This is not to say that my character is chance "all the way down." It is only to remember that what happens to others effects me. Let's say half of what I do in life is the product of circumstances outside of my control. This means that I have no moral responsibility for or claim on half of what happens to me.

In addition, libertarians forget how much of our lives is a product not of personal action but social cooperation. This is, after all, what the market is - a social institution. A city, a country, a household function the way that it does because everyone participates. IBM has thousands of employees who in concert create the company's product. Does it seem right than only a handful of people see th rewards?

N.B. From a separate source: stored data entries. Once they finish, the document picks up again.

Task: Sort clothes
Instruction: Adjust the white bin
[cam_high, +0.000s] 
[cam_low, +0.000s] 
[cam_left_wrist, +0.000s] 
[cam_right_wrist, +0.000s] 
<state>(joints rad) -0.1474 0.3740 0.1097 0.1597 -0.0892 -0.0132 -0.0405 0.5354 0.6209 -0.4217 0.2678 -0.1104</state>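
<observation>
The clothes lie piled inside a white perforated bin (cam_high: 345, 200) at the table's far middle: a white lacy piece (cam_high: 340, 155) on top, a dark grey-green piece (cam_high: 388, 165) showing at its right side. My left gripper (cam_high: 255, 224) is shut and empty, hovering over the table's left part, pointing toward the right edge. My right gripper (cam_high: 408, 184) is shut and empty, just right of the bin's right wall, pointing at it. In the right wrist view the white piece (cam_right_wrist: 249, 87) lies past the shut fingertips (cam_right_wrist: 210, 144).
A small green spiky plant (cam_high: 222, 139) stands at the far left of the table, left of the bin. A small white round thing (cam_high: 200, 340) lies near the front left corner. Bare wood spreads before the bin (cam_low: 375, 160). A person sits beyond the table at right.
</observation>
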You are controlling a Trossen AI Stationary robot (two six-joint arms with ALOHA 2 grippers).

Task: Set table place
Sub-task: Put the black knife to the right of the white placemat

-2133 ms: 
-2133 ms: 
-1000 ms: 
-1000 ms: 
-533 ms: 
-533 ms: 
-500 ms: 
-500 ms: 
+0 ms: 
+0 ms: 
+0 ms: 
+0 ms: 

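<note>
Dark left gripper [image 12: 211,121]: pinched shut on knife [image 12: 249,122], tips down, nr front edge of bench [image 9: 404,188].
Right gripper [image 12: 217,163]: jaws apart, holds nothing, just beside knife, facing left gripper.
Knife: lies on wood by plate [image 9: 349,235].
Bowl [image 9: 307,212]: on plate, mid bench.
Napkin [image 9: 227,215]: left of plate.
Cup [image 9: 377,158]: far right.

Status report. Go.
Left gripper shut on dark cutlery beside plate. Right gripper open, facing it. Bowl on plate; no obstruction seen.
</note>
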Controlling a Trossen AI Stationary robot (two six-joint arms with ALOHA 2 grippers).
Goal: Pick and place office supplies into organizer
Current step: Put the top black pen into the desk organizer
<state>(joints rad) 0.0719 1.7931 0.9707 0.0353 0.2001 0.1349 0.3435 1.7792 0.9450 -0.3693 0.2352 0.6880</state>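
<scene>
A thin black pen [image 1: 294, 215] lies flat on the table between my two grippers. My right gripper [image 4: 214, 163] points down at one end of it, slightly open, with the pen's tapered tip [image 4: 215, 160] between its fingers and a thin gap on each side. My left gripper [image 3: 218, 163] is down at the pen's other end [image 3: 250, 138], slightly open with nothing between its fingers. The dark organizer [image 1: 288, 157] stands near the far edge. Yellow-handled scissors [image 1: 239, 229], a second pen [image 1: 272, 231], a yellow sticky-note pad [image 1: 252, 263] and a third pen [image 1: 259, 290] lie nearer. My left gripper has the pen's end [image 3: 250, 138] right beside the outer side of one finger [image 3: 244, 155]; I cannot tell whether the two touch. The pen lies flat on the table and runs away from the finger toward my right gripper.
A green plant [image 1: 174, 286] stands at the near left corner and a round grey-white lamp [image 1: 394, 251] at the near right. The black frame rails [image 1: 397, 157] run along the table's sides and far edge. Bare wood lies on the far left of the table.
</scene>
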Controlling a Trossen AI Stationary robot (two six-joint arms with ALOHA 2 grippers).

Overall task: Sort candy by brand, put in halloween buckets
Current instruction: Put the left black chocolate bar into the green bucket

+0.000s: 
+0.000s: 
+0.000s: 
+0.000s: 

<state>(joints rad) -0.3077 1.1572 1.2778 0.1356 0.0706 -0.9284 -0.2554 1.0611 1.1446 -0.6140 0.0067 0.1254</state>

The most serious intellectual effort to justify libertarianism was Robert Nozick’s "Anarchy, State, and Utopia." In it Nozick asserts that any result is just that comes from a just procedure. If there is justice in acquisition, justice in transfer, and justice is rectification, then any outcome is just fine and we shouldn't tinker with it. What amuses me about libertarians' use of Nozick is that they have clearly never finished the book. At the end, he takes it all back. Why? Because the notion of justice in rectification (making up for past mistakes so that the process is really fair) requires that we go back and look carefully at history. Was property justly acquired? Since there is almost always some long-ago injustice in how property was created, the state has to go in and make up for it. Bingo! Government intervention.

I want to close with the most annoying argument made by libertarians. It goes something like this: there is no point in re-distributing wealth. Even if you just divvied up everything, in a few years the operation of the market would put everything back the way it was. This statement reveals libertarians' confusion of success with virtue, and their belief that the market as it exists now is a perfect instrument.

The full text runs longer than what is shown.